▸ PROMPT:
Filter the listing below down to the lines with the word "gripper" and copy those.

▸ GIVEN INFORMATION:
▼

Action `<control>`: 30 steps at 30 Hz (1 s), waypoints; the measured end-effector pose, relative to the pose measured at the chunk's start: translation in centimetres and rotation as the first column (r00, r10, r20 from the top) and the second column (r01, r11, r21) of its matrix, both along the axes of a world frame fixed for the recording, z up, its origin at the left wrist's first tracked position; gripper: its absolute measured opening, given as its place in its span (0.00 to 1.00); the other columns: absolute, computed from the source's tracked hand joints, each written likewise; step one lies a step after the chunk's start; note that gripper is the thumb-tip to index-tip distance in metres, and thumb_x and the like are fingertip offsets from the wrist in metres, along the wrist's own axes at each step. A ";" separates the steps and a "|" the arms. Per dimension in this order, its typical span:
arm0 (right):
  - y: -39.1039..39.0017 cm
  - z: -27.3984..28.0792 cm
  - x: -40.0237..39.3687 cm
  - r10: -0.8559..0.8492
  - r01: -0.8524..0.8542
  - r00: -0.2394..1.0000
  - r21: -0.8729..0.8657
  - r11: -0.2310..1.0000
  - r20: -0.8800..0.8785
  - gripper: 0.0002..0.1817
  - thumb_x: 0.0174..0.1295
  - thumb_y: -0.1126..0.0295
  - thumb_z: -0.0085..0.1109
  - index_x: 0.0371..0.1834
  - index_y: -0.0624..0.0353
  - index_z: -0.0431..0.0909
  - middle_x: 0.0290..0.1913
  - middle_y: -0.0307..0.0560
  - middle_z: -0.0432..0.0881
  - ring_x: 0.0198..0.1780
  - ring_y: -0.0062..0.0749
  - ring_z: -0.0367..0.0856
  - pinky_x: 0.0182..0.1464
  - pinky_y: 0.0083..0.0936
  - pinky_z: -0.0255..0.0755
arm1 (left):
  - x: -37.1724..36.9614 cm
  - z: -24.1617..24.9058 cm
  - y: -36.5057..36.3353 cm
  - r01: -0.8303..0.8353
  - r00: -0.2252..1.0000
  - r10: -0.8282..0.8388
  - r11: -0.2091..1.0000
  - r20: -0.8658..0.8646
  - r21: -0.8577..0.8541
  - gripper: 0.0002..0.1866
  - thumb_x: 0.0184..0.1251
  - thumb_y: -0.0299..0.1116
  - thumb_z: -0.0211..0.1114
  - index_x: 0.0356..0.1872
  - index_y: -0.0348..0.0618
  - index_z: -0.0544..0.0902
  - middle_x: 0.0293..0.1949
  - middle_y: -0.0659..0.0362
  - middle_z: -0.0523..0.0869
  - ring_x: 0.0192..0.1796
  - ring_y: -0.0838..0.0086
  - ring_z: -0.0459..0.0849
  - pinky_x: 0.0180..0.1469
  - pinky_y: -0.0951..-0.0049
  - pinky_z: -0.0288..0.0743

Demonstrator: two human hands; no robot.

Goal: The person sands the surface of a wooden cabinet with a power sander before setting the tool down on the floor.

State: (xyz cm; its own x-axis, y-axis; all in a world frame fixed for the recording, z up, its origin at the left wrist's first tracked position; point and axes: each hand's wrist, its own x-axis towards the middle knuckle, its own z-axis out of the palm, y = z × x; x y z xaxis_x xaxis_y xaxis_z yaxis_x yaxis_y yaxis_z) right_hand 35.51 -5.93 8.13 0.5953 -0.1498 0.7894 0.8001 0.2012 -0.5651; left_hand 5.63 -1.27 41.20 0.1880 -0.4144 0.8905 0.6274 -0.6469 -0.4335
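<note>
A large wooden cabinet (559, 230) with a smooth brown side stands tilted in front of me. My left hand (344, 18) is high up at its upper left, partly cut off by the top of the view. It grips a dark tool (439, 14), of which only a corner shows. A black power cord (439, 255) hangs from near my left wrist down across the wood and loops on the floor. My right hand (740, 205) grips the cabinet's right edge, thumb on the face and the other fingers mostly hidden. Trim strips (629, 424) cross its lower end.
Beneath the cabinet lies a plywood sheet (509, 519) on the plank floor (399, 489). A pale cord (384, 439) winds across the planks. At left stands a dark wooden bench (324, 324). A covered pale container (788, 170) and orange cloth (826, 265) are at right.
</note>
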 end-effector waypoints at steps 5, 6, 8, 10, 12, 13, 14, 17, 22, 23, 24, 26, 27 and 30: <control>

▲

▸ RESULT OF THE EXERCISE:
Action `<control>`: 30 steps at 30 Hz (1 s), waypoints; the measured end-effector pose, relative to the pose measured at the chunk's start: translation in centimetres and rotation as the first column (r00, r10, r20 from the top) and the second column (r01, r11, r21) of its matrix, both along the axes of a world frame fixed for the recording, z up, its origin at the left wrist's first tracked position; gripper: its absolute measured opening, given as its place in its span (0.00 to 1.00); the other columns: absolute, computed from the source's tracked hand joints, each written likewise; step one lies a step after the chunk's start; note that gripper is the thumb-tip to index-tip distance in metres, and thumb_x and the like are fingertip offsets from the wrist in metres, along the wrist's own axes at each step. A ";" separates the steps and a "|" the arms. Per dimension in this order, its typical span:
  - gripper: 0.0002..0.1817
  - gripper: 0.0002..0.1866

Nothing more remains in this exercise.